Sometimes you read something about the behavior of others and think, thank god, I thought that was just me. The latest iteration: a piece in the Wall Street Journal that asks why people who can use a smartphone app to order ahead would opt to wait in line instead. It's all anecdotal stuff—the individuals the WSJ spoke with (mostly users, though they spoke to a few small business owners and tech executives) give reasons for standing in line that range from hunger for human interaction, to needing to give super specific coffee instructions, to the wish to avoid having "the soup sold out from under them." All more or less reasonable, though some are oddly melancholy.

But there's one at the top that acted like an alarm bell for my weary soul, a clarion call that said, in no uncertain terms, "Hello, Allison, you are not alone in thinking this sucks, rejoice and be comforted." Hark, here it is:

Every day, Mitchell Burton orders and pays for an Italian B.M.T. sandwich on his Subway mobile app, so the sandwich is waiting at the counter. When he arrives, the 32-year-old Baton Rouge, La., parks and recreation worker frequently heads to the back of the line, to avoid seeming rude to less tech-savvy fellow customers.

Line skippers sometimes "get the stink eye," he says, because fellow patrons don't understand that there's an app to order ahead. "I generally do not want to seem like an ass," he says.

I generally do not want to seem like an ass, I read, and nodded so emphatically to myself that I probably seemed like an ass.

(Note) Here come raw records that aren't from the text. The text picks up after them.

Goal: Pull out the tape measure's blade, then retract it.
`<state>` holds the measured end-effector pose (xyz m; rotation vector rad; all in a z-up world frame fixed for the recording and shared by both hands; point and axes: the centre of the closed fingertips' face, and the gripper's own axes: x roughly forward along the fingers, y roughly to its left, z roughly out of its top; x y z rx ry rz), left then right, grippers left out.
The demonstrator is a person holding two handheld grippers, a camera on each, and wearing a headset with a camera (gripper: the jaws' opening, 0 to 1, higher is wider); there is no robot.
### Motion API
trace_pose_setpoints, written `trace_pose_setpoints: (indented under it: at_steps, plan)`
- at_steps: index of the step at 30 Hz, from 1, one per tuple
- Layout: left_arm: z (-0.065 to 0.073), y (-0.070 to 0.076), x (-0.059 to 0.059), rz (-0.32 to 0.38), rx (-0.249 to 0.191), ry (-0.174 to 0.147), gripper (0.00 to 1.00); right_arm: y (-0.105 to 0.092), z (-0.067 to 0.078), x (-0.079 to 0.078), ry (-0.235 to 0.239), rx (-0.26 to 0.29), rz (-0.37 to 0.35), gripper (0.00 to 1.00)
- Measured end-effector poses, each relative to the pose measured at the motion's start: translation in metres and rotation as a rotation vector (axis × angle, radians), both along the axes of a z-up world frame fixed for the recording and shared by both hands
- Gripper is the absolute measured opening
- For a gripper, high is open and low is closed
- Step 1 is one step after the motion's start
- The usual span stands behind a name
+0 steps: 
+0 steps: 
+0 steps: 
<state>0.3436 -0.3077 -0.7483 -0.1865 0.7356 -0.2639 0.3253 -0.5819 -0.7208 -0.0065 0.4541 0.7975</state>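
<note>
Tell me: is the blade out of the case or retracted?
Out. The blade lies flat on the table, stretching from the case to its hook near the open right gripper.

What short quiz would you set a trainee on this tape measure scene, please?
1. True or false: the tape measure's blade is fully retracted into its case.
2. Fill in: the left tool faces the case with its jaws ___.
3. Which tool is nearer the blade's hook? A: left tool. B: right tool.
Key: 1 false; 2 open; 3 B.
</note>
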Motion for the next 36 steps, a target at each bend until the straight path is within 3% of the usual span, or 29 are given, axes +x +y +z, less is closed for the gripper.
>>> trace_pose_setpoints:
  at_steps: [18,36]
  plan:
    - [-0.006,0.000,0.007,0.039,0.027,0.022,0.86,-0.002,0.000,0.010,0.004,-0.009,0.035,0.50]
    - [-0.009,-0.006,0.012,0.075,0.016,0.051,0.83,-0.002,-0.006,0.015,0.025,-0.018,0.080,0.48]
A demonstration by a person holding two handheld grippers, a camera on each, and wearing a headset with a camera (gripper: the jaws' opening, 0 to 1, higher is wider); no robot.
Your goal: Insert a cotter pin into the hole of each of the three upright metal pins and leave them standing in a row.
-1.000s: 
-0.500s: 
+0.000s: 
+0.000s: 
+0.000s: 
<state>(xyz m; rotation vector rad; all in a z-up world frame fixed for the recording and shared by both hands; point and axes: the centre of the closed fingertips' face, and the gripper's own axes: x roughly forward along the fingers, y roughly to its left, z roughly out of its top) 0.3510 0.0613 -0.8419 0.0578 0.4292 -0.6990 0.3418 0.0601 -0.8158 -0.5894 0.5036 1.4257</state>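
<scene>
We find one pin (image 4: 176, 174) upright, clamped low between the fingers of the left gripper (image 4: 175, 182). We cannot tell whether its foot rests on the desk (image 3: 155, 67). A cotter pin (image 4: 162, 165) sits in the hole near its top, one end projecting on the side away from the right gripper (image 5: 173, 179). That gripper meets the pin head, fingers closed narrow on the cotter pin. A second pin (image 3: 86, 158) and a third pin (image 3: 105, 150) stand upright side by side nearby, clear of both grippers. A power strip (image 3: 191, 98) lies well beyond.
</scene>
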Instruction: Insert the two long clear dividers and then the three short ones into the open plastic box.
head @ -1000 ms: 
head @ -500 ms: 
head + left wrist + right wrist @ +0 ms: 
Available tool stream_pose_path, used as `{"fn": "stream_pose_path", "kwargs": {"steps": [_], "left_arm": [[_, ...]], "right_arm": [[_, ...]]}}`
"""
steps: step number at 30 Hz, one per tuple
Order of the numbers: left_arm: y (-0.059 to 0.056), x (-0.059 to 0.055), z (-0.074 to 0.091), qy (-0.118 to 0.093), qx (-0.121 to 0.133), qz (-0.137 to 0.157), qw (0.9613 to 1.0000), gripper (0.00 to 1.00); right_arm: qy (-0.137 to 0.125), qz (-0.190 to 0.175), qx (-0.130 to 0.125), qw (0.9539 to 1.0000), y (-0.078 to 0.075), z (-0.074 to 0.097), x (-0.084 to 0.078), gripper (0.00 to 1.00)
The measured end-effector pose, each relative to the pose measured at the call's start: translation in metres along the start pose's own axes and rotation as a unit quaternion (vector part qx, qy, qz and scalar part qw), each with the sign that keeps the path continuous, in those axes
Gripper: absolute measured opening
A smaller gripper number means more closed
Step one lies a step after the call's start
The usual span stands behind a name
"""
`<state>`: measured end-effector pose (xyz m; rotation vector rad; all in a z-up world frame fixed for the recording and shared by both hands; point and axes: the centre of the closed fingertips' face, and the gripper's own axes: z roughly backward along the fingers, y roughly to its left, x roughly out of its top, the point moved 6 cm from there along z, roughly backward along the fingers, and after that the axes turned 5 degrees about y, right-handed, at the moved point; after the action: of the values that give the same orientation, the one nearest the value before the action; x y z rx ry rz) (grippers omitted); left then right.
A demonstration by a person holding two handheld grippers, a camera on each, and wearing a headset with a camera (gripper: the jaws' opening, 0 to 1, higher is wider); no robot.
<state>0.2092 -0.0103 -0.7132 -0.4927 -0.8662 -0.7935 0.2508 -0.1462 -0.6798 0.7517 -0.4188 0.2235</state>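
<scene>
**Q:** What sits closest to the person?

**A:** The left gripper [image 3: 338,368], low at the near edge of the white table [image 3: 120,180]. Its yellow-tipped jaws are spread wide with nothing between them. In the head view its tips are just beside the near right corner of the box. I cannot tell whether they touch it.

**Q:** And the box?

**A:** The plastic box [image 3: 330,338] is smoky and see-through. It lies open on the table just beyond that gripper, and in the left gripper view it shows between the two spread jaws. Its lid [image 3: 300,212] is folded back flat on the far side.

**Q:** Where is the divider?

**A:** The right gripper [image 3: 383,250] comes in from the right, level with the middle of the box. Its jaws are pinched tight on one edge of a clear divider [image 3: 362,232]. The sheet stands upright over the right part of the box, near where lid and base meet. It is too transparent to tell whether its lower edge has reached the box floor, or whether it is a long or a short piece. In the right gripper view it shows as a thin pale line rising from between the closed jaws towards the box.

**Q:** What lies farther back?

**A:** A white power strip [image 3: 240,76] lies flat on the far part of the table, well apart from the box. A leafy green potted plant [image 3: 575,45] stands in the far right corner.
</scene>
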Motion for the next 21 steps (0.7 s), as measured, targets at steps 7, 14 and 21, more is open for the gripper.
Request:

My job, coupled with my complete inability to couple planning ahead with remembering that I planned ahead, means that I spend a lot of time rushing around, usually to or from a film screening, having given absolutely no thought to including meals as a part of my day. I'm often flustered, usually worried about being late, and reliably starving. As such, I could not be a better target for the order-ahead apps trumpeted by chains like Potbelly, Chipotle, and Starbucks. Get on the train, sit down, whip out my phone, order a damn sandwich, and presto: 30 minutes later I walk off the train, into a restaurant, grab my sandwich, and anxiously walk-run to my next destination.

But I hate the pickup. The convenience of getting things handled en route is often outweighed by the tiny nightmare into which I walk when pickup-time arrives. There are two choices: Walk to the front of the line, in front of all the impatient people waiting for the chance to order their burrito bowl or their chopped salad, and seem like (or at least feel like) an ass, or get in line and defeat the purpose of ordering ahead, only to inevitably be told by a weary sandwich artist that I'll need to go directly to the register—again, seeming like an ass.

Some chains have this down. For all their flaws, most Starbucks and Dunkin Donuts locations into which I burst have it handled: there's an area for pickup, and it's not the register. In those circumstances, using the app is a breeze. The only hiccup here is the lack of a second tip jar, and that also seems like a solvable problem. If nothing else, cutting to the front of the line to drop a dollar in the jar makes you seem the opposite of an ass.

But for the most part, there's no way to signal that you stood in what app executive Ray Reddy calls "the digital line," as he described it to the WSJ. As such, even when I do bust out Potbelly's mustard-yellow order-ahead system, the cons far outweigh the pros. At the moment, order-ahead apps seem to me to be a good idea, badly executed—a system likely to frustrate those who use it, as well as those who don't, and one that's something less than pleasant for people with a tendency to, say, dramatically overanalyze social interactions. In short, it could be a pickle for anyone who struggles with anxiety. And hell, if they forget to include your pickle, it gets even worse.